● What the task asks
Copy all lines in the data that contain the string "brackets".
▬▬▬▬▬▬
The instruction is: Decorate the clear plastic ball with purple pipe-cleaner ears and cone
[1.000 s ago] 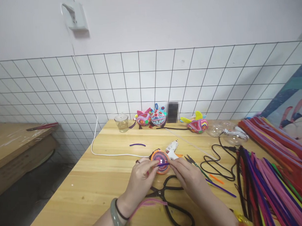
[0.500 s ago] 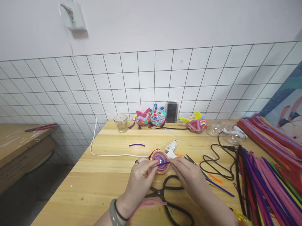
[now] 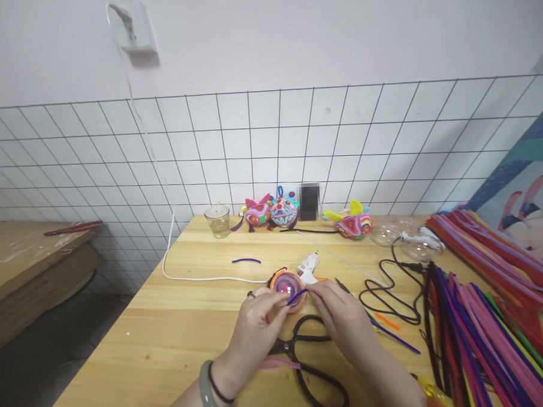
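Note:
My left hand (image 3: 254,327) and my right hand (image 3: 342,317) meet above the wooden table (image 3: 178,327). Between them sits a round dome wound with orange, pink and purple pipe cleaner (image 3: 288,287). My right fingers pinch a short purple pipe cleaner piece (image 3: 297,296) against the dome. My left fingers curl round the dome's left side, with a pink pipe cleaner (image 3: 274,363) trailing under that hand. Black scissors (image 3: 305,358) lie just below both hands.
A white glue gun (image 3: 308,268) lies behind the dome, its white cord (image 3: 175,256) running to a wall socket. Finished colourful craft faces (image 3: 272,212) and a glass jar (image 3: 217,221) stand at the back. Several long pipe cleaners (image 3: 483,314) fill the right side, beside black cable (image 3: 383,291).
The purple piece has lifted and tilted at its right end. My left fingers have shifted further over the dome. The dome itself has barely moved.

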`<state>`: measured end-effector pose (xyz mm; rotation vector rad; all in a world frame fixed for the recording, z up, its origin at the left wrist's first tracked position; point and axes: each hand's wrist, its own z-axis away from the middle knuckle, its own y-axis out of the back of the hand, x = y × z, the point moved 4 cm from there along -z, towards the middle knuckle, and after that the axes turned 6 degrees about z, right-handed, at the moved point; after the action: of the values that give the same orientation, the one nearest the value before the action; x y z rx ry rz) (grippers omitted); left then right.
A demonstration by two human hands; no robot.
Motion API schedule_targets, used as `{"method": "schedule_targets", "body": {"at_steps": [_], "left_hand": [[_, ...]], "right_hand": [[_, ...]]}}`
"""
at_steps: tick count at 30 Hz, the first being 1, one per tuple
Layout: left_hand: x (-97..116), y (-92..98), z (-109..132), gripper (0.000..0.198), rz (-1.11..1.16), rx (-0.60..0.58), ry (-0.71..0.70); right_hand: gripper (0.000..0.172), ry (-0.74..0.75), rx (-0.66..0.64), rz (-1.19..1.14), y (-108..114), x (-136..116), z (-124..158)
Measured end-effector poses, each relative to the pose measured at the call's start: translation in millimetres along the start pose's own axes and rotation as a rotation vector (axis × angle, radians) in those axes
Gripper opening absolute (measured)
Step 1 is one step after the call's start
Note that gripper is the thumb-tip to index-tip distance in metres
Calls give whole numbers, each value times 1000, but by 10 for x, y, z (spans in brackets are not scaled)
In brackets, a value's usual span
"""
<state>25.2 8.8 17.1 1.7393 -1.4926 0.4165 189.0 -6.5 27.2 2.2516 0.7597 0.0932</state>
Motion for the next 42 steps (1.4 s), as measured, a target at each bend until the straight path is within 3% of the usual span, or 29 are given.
{"method": "schedule_targets", "body": {"at_steps": [20,30,42], "left_hand": [[-87,-168,104,22,288,-24,420],[-161,-205,123,27,390,-11,501],[-121,-257,137,42,422,-88,551]], "right_hand": [[15,-255,44,-108,-156,-70,55],[17,-276,33,-103,-172,-61,39],[19,-353,-38,-78,-262,-62,86]]}}
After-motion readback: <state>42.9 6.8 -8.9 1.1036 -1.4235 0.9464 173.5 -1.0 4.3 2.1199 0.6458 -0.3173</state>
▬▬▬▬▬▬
● Response
Calls give whole numbers, each value times 1000, but by 10 for x, y, z (spans in brackets are not scaled)
In brackets, a value's usual span

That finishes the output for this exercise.